In one of my previous posts, I discussed the primary objectives of medical writing. In this blog post you’re reading, I’ll share some skills that are required from a medical writer.
Medical writing is a complicated process. So no single post can cover all the skills required. In fact, the changing landscape of the industry, forces a medical writer to stay current with industry guidelines. Thus, you must be self-motivated, humble, and eager to learn if you are to succeed in medical writing.
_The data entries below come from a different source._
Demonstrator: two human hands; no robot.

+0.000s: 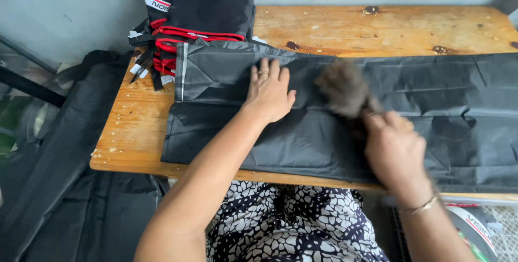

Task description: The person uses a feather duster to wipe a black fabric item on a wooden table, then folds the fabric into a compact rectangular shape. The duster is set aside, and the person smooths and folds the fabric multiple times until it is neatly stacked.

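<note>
Left hand (268, 93) flat on black fabric (302, 138); right hand (394, 151) grips blurred brush (342, 90).

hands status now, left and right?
Left hand: open, flat on the black fabric.
Right hand: closed on a blurred grey brush-like tuft.

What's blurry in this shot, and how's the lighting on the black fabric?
Head view: the right hand and the dark brush it holds are smeared by motion blur; the left hand, flat on the black fabric, is sharp. Lighting is soft and even, with faint sheen on the fabric's creases and no harsh glare on the wooden table.
</note>
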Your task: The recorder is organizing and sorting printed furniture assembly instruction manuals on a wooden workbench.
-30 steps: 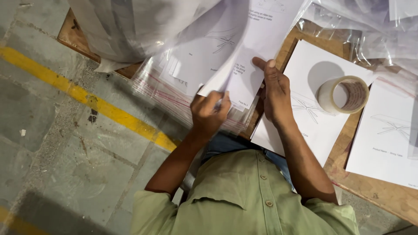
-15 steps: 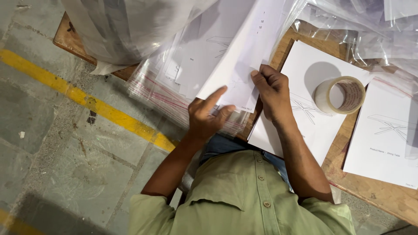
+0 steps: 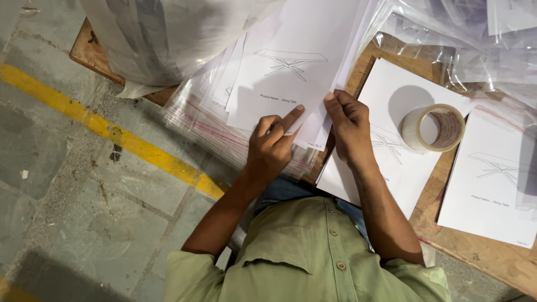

If you are not a life scientist with an MD, PharmD or other degrees in the medical and health professions, you likely lack knowledge of medical (clinical) terminology.
Furthermore, most of us transitioning from academia to industry lack knowledge of regulatory terminology and their meaning.
What can I tell you now that I wish someone had told me then? Get some exposure to drug development and drug safety. Start learning the regulatory lingo. What is an IND? NDA? IDE? CTD? CMC? IB? CSR? What about an Orange Book? What are Guidance Documents?
The FDA website is a great place to start. The International Conference on Harmonisation (ICH) and Good Clinical Practice (GCP) have guidelines designed to provide a unified standard for the European Union, Japan, and the United States, in order to facilitate the mutual acceptance of clinical data by the regulatory authorities in these jurisdictions.
As a medical writer, you must write ICH and GCP-compliant documents. In academia, the publications we are accustomed to writing are usually short, and the style is often dictated by the journal. We can pick and choose, to some degree, what data to include in a manuscript.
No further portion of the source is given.